Hiring can be hard. Here's what most leaders do.

Intense competition for talent, increased salary expectations, low brand recognition. If talent attraction is a challenge, you’re not alone.

63% of nonprofit employers told Heart Talent competition is their biggest talent challenge.

1 in 4 have lost a preferred candidate to another job offer.

47% report challenges with the size and quality of the talent pool they attract via job boards.

In November 2024, 50% of employers who were actively recruiting failed to fill a job vacancy within one month.

This is Australia-wide data, collected by Jobs and Skills Australia.

While 50 per cent is an improvement on the 72% peak in mid-2022, this data represents a lot of wasted resources without a positive result.

When our team spoke with leaders and people teams about what happens next when they can’t fill a vacant role, five common actions emerged.

1. Readvertise

Readvertising the role is the most common action nonprofit leaders take when they fail to fill a vacant role. While this might seem like an obvious next move, it is worth considering the opportunity cost of readvertising.

The cost to advertise a job vacancy across two job platforms is $600 to $800. Typically a job ad might be live for 30 to 40 days and attract anywhere in the range of 20 to 200 applications.

Readvertising not only doubles advertising costs. It also increases the resources required to review, assess and respond to all applications.

Perhaps more importantly, employers should consider what message a readvertised job sends to the talent market.

2. Headhunt

A small number of nonprofit employers named ‘headhunting’ as a sourcing strategy for hard-to-fill roles.

This approach is only utilised by people and culture teams. Without this capability in house, hiring teams miss out on passive talent (around 70% of the workforce).

3. Outsource

Most nonprofit employers report using recruitment agencies for hard-to-fill roles or as a last resort.

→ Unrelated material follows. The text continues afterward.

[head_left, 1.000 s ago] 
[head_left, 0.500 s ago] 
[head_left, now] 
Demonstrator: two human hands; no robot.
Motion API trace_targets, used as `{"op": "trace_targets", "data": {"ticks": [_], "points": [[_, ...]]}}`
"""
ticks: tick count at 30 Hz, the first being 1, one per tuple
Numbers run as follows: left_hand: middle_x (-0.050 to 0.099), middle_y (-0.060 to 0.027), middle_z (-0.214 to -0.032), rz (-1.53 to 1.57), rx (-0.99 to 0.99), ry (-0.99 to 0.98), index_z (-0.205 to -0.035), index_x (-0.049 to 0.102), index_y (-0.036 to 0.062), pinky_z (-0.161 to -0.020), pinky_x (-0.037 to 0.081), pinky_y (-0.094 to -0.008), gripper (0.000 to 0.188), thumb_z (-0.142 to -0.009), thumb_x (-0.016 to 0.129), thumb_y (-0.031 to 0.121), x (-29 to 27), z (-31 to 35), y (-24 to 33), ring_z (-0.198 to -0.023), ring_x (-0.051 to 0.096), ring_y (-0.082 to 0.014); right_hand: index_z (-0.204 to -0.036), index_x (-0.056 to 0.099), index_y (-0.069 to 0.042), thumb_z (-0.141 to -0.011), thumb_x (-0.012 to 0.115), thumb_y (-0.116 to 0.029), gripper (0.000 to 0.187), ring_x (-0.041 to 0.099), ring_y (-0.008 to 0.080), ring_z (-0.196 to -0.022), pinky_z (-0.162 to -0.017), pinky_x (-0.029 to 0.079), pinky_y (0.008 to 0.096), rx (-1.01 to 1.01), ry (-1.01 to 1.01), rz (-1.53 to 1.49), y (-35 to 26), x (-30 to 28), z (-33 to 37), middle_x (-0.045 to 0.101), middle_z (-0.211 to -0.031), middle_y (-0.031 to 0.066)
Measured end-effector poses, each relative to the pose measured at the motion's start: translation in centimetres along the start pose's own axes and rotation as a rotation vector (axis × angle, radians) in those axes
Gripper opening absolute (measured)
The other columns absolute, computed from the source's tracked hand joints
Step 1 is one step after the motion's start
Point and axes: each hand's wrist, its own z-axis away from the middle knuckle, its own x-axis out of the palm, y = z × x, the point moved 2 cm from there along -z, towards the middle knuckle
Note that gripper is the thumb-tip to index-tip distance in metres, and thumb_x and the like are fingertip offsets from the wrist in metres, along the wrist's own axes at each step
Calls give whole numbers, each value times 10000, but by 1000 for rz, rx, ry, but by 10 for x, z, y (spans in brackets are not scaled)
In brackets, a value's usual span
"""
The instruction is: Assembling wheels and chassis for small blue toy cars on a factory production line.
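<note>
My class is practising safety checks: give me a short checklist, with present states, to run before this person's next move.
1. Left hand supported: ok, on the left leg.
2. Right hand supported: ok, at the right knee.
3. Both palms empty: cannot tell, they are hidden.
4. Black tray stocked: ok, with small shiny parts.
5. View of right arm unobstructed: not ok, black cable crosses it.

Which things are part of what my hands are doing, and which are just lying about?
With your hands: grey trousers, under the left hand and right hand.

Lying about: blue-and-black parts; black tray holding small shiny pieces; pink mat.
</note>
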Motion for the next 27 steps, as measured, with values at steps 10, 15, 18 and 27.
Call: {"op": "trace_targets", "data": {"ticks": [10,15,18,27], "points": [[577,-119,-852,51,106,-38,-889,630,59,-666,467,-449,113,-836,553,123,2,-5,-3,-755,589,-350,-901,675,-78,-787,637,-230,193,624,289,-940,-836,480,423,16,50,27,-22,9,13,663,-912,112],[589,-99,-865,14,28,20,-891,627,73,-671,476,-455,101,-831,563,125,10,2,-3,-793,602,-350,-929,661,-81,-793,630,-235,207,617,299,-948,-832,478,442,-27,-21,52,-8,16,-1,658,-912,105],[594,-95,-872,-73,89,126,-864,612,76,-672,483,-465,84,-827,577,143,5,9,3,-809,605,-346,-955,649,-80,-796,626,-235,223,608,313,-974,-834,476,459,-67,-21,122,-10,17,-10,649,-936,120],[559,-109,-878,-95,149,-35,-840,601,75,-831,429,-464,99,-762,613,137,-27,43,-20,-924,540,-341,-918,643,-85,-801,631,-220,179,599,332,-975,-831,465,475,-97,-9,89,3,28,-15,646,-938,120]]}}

While limited budgets are an important factor for NFP employers, partnering with a recruitment business has one important benefit that mitigates risk while also saving employers time: The recruitment guarantee.

4. Internal talent mobility

Considering a promotion internally is a smart retention strategy.

Most nonprofit leaders report succession planning as something their organisation needs to improve.

5. Review and reset

When they struggle to find suitable talent for a vacant role, forward-thinking employers opt for a review and reset approach, rather than readvertising or outsourcing.

This is by far my favourite action. In fact:

The number one reason a recruitment process fails is skipping the first and most important step - discovery.

When you skip the discovery stage, you’re setting off on what could be a long journey without a map.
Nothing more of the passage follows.